Search This Blog

Yesteryear

Wednesday, August 30, 2006

August 30, 2006

Today I can be forgiven if I was in a cranky mood. After a morning of wrestling with CSS, I go into the shop and people talk to me like I’m doing nothing. I was not really nasty, just enough to let them know that my time is not free. A good example is that Jackie lady who has the storage locker full of health spa equipment she wants sold on eBay. Great, except that she disappears for weeks at a time. When she started talking about that today, I told her when she brings in an inventory, digital pictures, descriptions of every item to be sold and shows me she has the ability to ship the things, I’ll take another look.


She looked stunned, like I was supposed to do all that. I said no, my commission is just to sell the stuff, not to inventory it. She brought up that I was originally going to photograph it, so I brought up that she had originally scheduled a Saturday morning meeting to do so, and had neither showed up or called to cancel, then left town for six weeks. That was then, this is now, and I would need some indication that she is serious before I do anything else. She said she’d pay commission but I said no, that I had basically already earned that during the six or seven false alarms over this project. (Besides, my accepting her commission is dependent on nobody else offering me even more commission for the same time period or effort.)
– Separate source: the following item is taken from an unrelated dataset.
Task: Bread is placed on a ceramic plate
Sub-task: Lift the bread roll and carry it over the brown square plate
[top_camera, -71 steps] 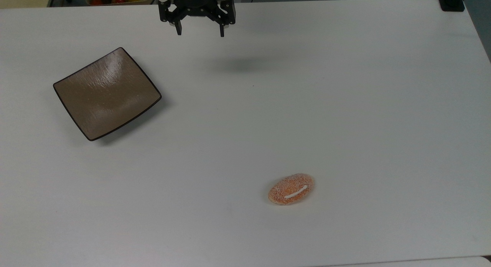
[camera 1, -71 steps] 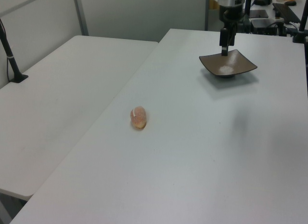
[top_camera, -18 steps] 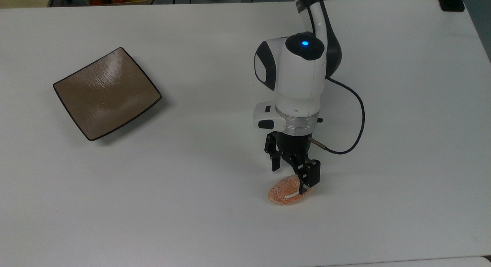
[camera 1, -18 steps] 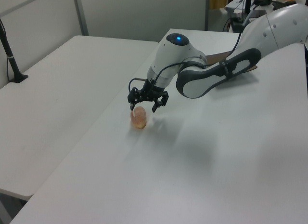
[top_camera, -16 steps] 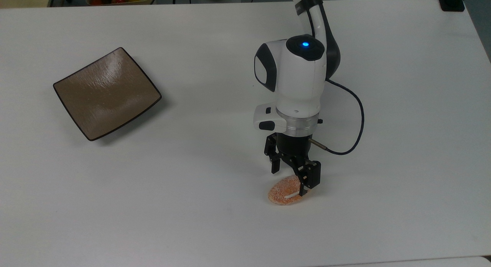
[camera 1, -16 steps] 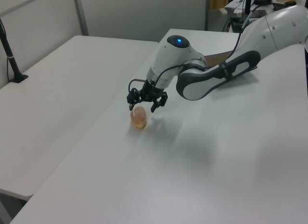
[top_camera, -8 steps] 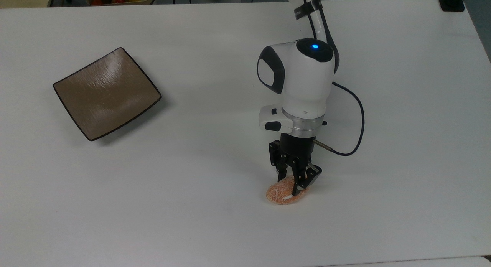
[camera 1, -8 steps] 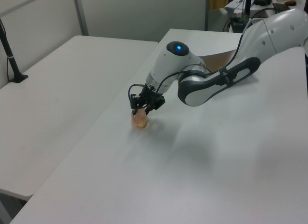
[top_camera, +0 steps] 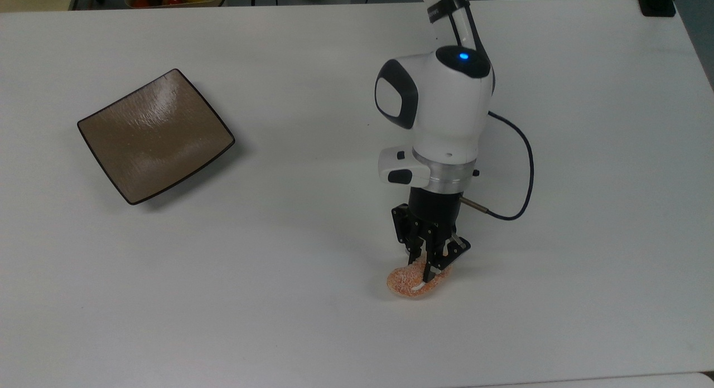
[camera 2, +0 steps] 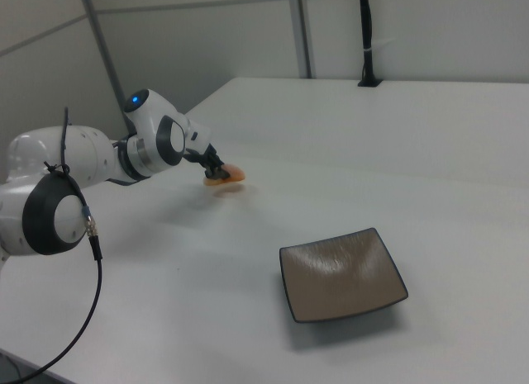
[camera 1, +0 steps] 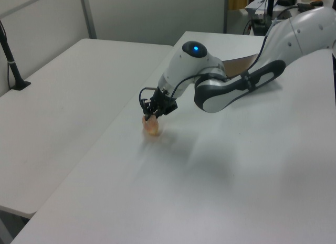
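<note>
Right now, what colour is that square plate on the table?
The ceramic plate is glossy brown with a thin dark rim, clearest in the top view.

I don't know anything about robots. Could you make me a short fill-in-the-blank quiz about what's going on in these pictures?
1. The gripper is shut on the ____.
2. The ceramic plate has a ____ shape.
3. In the top view, the ceramic plate lies to the ____ of the bread.
4. The table is ____ in colour.

Missing words: bread; square; left; white

Glossy ceramic plate [top_camera: 153, 136]; sugar-rough bread [top_camera: 404, 280]; matt table [top_camera: 585, 154]
</note>
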`<state>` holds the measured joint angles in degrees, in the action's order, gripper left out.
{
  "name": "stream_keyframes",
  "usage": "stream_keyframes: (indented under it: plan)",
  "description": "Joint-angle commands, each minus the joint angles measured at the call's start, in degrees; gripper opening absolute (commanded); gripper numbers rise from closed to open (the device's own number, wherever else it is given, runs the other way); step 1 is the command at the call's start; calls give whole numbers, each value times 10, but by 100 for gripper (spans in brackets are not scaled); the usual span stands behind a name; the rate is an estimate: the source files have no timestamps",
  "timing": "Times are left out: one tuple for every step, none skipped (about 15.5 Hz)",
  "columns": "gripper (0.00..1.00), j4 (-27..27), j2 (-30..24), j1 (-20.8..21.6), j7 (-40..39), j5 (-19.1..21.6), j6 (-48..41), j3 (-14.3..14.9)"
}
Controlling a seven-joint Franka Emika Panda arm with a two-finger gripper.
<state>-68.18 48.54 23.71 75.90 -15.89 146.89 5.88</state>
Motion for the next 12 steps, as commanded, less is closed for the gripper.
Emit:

Fred was right, this Ernesto hurricane never happened. It may have been bad weather, however who noticed? They don’t publicize it, but half of all hurricanes do happen at night. It fizzled. So did the new novel I’m reading, called “Countdown” by David Hagberg. It is another Clancey clone about these super-stud types that go into the secret service and whose bosses have dossiers on everybody. I can’t figure out how each side knows who the professional assassins are on the other team. They never explain how these people can be professionals if everybody has them on file. Never, never trust a man whose middle name is Aleksandrovich. Apparently I am the only one who gets suspicious when a forty-year-old six foot three blonde in perfect physical condition applies for the job as a night watchman at my nuclear power plant in the middle of the Negev Desert.
I did make a sale, to Dr. Z and MJ. They’ve got themselves a nice little computer and now some lessons on using it. I was there for several hours, they are good students. JP’s sister and her husband came over to see the new HDTV. Wow, I can tell you it is nice – providing the broadcasts can keep to those high standards. It is really something you have to see outside of the store. There show was animated dinosaurs and where I am normally leery because such productions can be geared to show off the best features, I am now convinced of what is possible. Of course, they should have 3D TV and have colonies are Mars by now.
I showed Fred what I’ve done with CSS, and while he is still not sure it is a giant step forward, he sees that we will have something marketable shortly. It is no longer dependent on Justin giving us confusing specs. Of the 82 links on his donut site, nearly a third are circular and almost half go to the same urls. In one case, 16 or 17 links to used dough mixers take you to exactly the same listing.
This is not the same as different views resulting from the same html code due to different style sheets. That kind of duplication is a good thing. Fred, still a solid believer in tables, was impressed by the two views I showed him. It is to be expected an old data-base hand like me will produce very structured code paths. One link in and one link out. No, I don’t think spaghetti links are “kewl”, “groovy” or “modern”. Such “logic” is just as stupid today as it was a thousand years ago – but each generation of half-wits thinks they’ve discovered some free-thinking mechanism that everyone else overlooked.
I am producing a visual-based catalog. Where Justin’s pages are devoid of photos (they are his early works), mine has very little text. Somebody will pay us for what we have already. Oddly, an old enemy called photo resolution is coming back into the fray. For some reason, it is not easy to find software that takes a high resolution picture that scales it down to the size you want in both dimension and volume.


That isn’t clear. How about an example of the problem? Okay, I want a picture to be 75 pixels wide by 100 pixels tall, in jpeg format and set to a file size that displays well on a 72 dpi monitor. The picture I have to start with is 500 pixels by 750 pixels and is 600 dpi. That is far too much picture for my needs. Since I am taking something away, it would seem relatively easy to set the dimensions and have the software draw a scaled rectangle of what would display with those settings. I know a lot of people will tell me there is software that does this – and I know that. But try to take the pictures they produce and display them correctly on a web page. That’s the part that doesn’t work. If such an application exists, it is well-hidden. Right now I do it by trial and error.
Here’s something unusual. See the metal poles in the picture? They are spotlights for a tennis court. They are hinged so they swing down out of the way when a hurricane comes through. I never said everybody in Florida was a numbskull, just the majority. There are scattered pockets of people who have learned, but very scattered. I was timing my walking when I came upon a crew setting these lights back up. I had earlier guessed that I naturally walked up to six miles per hour (because I remember having done so), but that is really hoofing it. In actuality, the correct rate seems to be 3.7 miles per hour, tops.